Je baillai un coup, et des bruits de pas me firent tourner la tête en direction de l'escalier en colimaçon, au fond du couloir.
Taehyung en descendait, vêtu d'une doudoune noire. Il ne m'adressa aucun regard, et parti mollement tout droit, disparaissant ainsi dans la suite du couloir. La porte arrière s'ouvrît, puis claqua quelques secondes après. Encore une fois, il venait de quitter le restaurant pour faire je ne savais quoi.

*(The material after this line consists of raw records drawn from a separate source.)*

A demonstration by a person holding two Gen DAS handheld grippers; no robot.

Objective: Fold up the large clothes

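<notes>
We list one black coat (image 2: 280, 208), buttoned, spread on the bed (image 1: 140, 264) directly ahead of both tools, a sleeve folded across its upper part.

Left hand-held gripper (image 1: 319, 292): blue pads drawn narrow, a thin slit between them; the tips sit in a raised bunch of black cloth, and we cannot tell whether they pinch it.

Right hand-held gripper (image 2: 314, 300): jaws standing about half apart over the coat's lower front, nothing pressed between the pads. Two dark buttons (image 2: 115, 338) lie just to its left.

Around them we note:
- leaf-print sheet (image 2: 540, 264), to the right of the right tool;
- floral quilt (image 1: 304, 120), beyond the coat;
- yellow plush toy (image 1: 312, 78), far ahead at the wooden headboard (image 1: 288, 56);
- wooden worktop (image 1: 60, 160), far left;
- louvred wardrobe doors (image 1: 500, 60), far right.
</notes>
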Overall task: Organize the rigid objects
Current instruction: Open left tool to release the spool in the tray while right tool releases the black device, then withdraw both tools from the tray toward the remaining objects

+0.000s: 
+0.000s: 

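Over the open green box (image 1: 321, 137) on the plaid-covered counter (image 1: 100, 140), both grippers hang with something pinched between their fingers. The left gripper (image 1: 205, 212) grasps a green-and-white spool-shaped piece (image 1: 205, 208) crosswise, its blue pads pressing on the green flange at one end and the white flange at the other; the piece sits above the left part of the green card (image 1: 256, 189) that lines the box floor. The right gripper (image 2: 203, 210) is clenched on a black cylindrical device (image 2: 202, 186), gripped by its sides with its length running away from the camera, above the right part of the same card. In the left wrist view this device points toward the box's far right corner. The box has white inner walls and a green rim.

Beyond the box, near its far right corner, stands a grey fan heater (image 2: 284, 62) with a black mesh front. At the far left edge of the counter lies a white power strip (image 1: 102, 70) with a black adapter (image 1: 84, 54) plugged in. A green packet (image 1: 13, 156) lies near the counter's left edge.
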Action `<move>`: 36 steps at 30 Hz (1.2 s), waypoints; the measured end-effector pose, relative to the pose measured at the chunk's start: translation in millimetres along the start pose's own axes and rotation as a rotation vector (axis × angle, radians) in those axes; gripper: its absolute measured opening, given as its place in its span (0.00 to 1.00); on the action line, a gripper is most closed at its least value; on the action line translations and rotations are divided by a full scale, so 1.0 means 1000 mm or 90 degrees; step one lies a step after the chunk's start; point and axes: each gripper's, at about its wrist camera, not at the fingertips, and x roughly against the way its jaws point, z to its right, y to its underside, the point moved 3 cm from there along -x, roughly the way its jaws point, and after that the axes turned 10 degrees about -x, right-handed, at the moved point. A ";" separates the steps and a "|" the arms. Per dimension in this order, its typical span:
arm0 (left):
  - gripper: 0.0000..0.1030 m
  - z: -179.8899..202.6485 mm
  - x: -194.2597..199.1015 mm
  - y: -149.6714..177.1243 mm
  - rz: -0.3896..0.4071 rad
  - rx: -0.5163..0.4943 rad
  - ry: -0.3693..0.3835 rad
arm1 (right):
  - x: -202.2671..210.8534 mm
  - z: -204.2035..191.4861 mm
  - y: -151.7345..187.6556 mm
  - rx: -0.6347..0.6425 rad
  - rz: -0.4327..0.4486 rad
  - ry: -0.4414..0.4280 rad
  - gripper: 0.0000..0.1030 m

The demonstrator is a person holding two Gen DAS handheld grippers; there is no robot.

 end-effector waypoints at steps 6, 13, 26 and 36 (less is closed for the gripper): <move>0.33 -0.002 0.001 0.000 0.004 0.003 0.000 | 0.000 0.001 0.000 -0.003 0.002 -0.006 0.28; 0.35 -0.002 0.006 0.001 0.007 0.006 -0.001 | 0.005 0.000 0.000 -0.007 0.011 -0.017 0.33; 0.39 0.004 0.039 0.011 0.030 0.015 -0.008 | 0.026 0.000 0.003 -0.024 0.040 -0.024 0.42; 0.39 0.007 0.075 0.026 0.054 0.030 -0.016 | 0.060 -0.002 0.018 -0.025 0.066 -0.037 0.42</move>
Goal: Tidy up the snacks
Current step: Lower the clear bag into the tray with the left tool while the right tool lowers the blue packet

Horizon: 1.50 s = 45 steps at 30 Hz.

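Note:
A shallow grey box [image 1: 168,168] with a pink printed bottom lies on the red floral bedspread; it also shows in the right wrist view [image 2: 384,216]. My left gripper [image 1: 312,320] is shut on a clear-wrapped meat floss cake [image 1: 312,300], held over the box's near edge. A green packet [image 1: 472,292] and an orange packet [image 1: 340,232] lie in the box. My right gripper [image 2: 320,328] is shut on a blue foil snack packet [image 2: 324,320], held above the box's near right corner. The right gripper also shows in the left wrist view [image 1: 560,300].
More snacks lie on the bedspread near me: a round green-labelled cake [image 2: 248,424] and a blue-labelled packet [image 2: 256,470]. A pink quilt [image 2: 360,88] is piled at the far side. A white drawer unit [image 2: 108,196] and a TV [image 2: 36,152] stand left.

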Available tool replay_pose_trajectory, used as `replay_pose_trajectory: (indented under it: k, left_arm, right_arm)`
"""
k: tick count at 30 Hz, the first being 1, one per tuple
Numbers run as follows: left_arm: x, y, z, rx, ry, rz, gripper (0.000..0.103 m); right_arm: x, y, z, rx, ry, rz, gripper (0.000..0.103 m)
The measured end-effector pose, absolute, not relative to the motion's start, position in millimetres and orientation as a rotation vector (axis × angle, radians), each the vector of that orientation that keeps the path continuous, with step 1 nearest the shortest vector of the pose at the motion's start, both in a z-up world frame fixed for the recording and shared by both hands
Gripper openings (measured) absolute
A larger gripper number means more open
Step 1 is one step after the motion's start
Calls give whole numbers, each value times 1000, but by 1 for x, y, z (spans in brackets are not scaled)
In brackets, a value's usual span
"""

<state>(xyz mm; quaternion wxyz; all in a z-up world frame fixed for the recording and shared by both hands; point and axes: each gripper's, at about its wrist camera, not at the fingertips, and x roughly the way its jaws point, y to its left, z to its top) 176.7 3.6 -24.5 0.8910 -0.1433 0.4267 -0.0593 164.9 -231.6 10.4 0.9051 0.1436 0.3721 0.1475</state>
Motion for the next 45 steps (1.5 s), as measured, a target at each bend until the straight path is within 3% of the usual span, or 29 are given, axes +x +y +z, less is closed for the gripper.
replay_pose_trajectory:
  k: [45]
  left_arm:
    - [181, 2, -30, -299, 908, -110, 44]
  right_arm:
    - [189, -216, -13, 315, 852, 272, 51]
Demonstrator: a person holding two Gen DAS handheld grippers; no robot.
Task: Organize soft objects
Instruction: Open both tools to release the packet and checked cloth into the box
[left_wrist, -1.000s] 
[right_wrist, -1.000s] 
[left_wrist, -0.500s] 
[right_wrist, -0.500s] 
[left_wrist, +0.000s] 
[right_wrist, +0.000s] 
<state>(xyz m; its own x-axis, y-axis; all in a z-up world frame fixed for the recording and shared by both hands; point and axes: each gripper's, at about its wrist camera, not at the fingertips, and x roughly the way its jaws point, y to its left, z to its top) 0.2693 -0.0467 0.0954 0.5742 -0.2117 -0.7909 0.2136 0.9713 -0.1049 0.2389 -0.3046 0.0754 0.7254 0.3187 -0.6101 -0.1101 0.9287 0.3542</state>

Ce n'était pas la première fois que je le voyais faire ça. Depuis mon deuxième jour ici, à chaque fois que je terminai ma pause, à vingt heures trente pile, mon patron descendait de l'étage interdit pour partir.
Au début, je pensais simplement qu'il rentrait chez lui comme une personne normale, mais à vingt-et-une heures, il réapparaissait comme par magie. Je le savais car je le voyais passer devant le restaurant et ensuite, il lui arrivait de venir voir comment se déroulait la suite de la soirée après son escapade nocturne.
De plus, je n'en savais pas plus à propos de cet étage, personne n'en parlait, je ne voyais non plus personne y monter, seulement mon patron en descendre à cette heure précise.
De nature, je n'étais pas tellement curieux, mais dans ce restaurant, dans ce triangle humain entre lui, Seokjin et Yoongi, il y avait une ambiance dont je n'arrivais pas comprendre le sens.
Et je n'aimais pas ne pas comprendre quelque chose.